* Work order:
Only the lines from the start of the data through the line containing "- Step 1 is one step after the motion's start" should be written out, exactly as they are, with both ends included and the pictures left out.

● ● ● ● ● ● ●

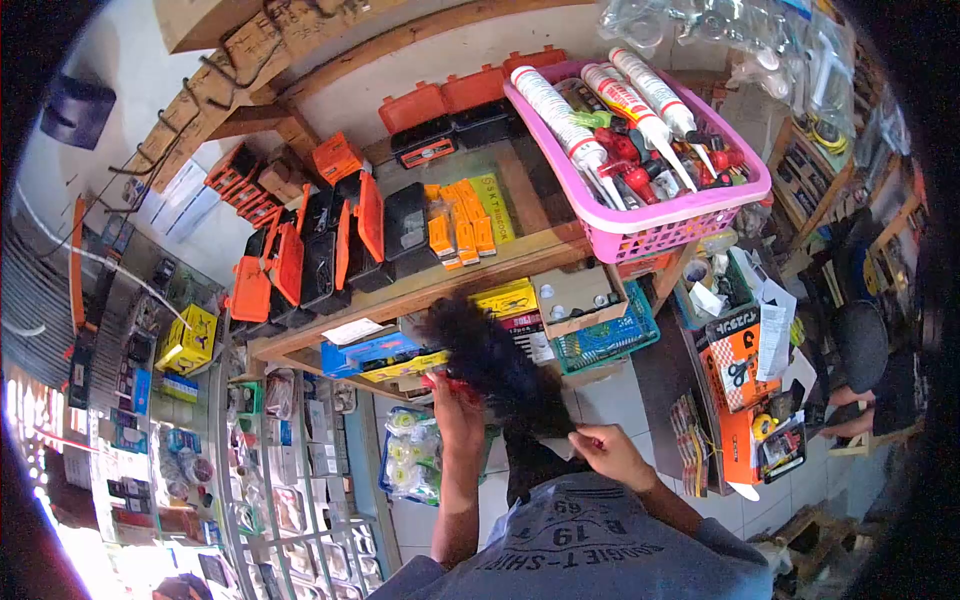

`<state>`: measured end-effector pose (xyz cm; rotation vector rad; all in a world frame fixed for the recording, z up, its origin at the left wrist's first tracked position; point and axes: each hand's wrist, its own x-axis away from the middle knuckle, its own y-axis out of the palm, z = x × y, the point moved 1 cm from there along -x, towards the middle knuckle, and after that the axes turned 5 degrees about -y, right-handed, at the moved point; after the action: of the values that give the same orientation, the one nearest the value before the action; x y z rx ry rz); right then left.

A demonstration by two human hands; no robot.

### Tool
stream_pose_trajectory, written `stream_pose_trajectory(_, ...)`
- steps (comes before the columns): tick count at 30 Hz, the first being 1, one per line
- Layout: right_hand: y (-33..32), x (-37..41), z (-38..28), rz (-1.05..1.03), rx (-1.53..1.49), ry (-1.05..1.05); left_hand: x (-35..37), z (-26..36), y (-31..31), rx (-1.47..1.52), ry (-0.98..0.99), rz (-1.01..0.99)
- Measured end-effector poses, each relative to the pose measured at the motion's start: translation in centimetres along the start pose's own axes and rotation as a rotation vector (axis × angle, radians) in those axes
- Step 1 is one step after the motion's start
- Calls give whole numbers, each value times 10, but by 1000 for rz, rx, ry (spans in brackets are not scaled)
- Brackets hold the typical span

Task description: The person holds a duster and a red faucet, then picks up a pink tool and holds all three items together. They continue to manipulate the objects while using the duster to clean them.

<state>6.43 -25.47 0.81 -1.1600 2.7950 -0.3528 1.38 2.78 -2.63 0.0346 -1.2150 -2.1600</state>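
Two hands are at work around a black, fluffy duster [500,360], just under the middle of the view, toward 6 o'clock. It shows in front of the counter [550,250]; whether it touches the counter is hard to tell. The left hand [460,418], at the duster's 7 o'clock, has its fingers closed on a small red thing [438,383], maybe part of the duster. The right hand [608,455], at 4 o'clock, is narrow, thumb near curled fingers; what it pinches, if anything, cannot be told.

To do this well, the person should hold on firmly with one hand, not squash the fluff, and go slow and light. The small orange boxes [462,225] at 12 o'clock and the open cardboard box [585,320] at 2 o'clock could tip if bumped. The full pink basket [640,225] at 1 o'clock needs room too.

The duster looks soft and shaggy, with ragged edges. It leans, one end toward 11 o'clock, the other toward 5 o'clock.
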Motion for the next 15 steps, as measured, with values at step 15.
stream_pose_trajectory(15, -38, -8, -8, -51, 232, -3, -6, -41, -2, -772, -30, -509)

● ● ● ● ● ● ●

* Output:
`<state>`: measured end-effector pose (xyz cm; rotation vector rad; all in a world frame fixed for the recording, z up, its origin at the left wrist's first tracked position; point and axes: each hand's wrist, its own x-axis away from the middle knuckle, its own y-axis out of the palm, z = x × y, the point moved 1 cm from there along -x, towards the middle knuckle, and after that the axes turned 5 degrees about -y, right-handed, at the moved point; after the action: of the values that give the same orientation, the one nearest the value before the action; x y z rx ry rz); right then left.

A demonstration by two human hands; no robot.

### Tool
stream_pose_trajectory, written `stream_pose_trajectory(_, ...)`
- steps (comes before the columns): tick count at 30 Hz, the first being 1, one per line
- Layout: right_hand: y (-33..32), x (-37..41), z (-38..28), rz (-1.05..1.03), rx (-1.53..1.49), ry (-1.05..1.05); left_hand: x (-35..37), z (-26..36), y (-31..31), rx (-1.47..1.52), ry (-0.98..0.99), rz (-1.01..0.99)
- Measured end-effector poses, each relative to the pose measured at the motion's start: translation in centimetres along the start pose's own axes and rotation as a rotation vector (axis × angle, radians) in those axes
- Step 1 is one step after the motion's start

This concludes the response to the exercise.